Lesetipp von
Lilli Biskamp
24.08.2025

Von einem, der auszog, um nicht verrückt zu werden – In seinem Debütroman Botanik des Wahnsinns erzählt Leon Engler die Geschichte eines jungen Mannes, den die Frage nach der Grenze zwischen Normalität und Wahn wortwörtlich umtreibt. Schon früh ergreift ihn die Angst, selbst verrückt zu werden, scheint doch die Biografie seiner Familie wie ein Stammbaum des Wahnsinns zu wirken: die Großmutter bipolar, die Mutter alkoholkrank, der Vater depressiv.

Um dieser Geschichte zu entkommen, zieht er rastlos durch die Welt.

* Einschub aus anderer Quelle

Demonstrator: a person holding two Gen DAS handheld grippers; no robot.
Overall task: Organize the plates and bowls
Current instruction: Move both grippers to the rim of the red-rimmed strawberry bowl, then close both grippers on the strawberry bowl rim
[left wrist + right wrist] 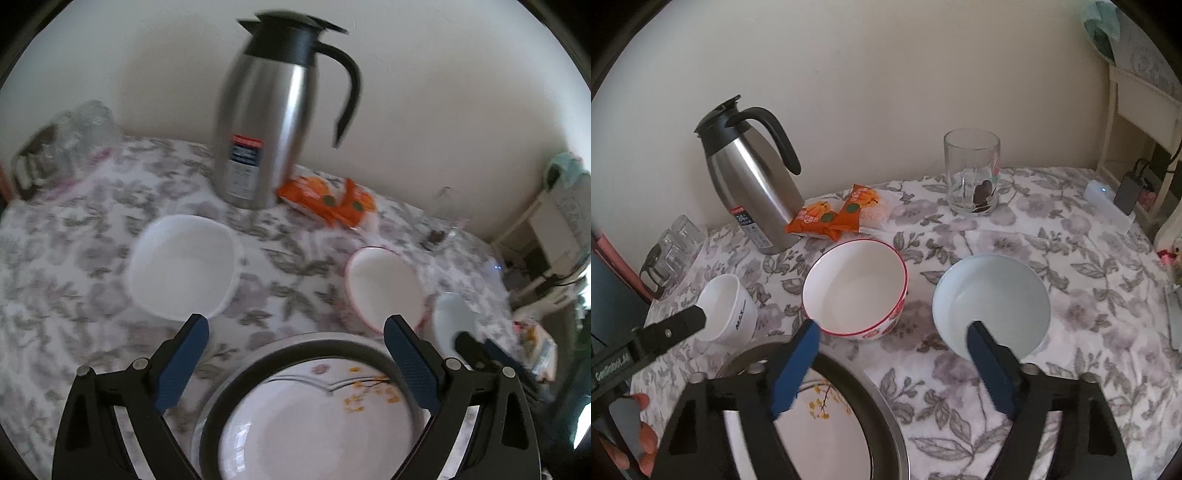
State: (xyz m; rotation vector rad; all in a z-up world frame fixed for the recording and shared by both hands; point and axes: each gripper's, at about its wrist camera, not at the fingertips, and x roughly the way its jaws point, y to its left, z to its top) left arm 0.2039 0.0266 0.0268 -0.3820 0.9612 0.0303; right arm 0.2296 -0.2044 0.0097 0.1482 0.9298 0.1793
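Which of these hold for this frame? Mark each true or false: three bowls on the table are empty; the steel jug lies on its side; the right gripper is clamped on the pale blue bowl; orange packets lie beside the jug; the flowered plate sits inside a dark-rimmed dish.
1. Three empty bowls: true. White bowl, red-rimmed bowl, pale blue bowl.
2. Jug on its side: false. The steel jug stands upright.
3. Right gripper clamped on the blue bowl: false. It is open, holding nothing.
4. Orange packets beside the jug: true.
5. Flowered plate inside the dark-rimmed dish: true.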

Er bleibt nirgends lange, scheut enge Beziehungen und hält sein Leben stets so gepackt, dass er jederzeit verschwinden könnte. Doch irgendwann landet er genau dort, wovor er sich sein Leben lang fürchtet – in der Psychiatrie. Allerdings nicht als Patient, sondern als Psychologe. Die Antwort auf seine Fragen findet er dort nicht, aber eine neue, noch größere: Was heißt es eigentlich, ein normaler Mensch zu sein?

Engler schreibt schonungslos, zugleich zärtlich und klug über jene Familiengeschichten, die schwer zu erzählen sind. Mit feiner Beobachtungsgabe verknüpft er persönliche Erlebnisse mit Reflexionen über psychische Erkrankungen und gesellschaftliche Vorstellungen von Normalität. Mitunter liest sich das wie ein ungewöhnlich unterhaltsames Lehrbuch, das von Familienanekdoten, Begegnungen mit einem eigensinnigen Nachbarn und philosophischen Exkursen durchzogen ist. Botanik des Wahnsinns ist ein Buch für alle, die sich für die feinen Linien zwischen Vernunft und Wahnsinn interessieren, für Familiengeschichten, die schwer wiegen und dennoch voller Leben sind, und für Literatur, die einen noch lange begleitet. Ein starkes, kluges und unbedingt lesenswertes Debüt.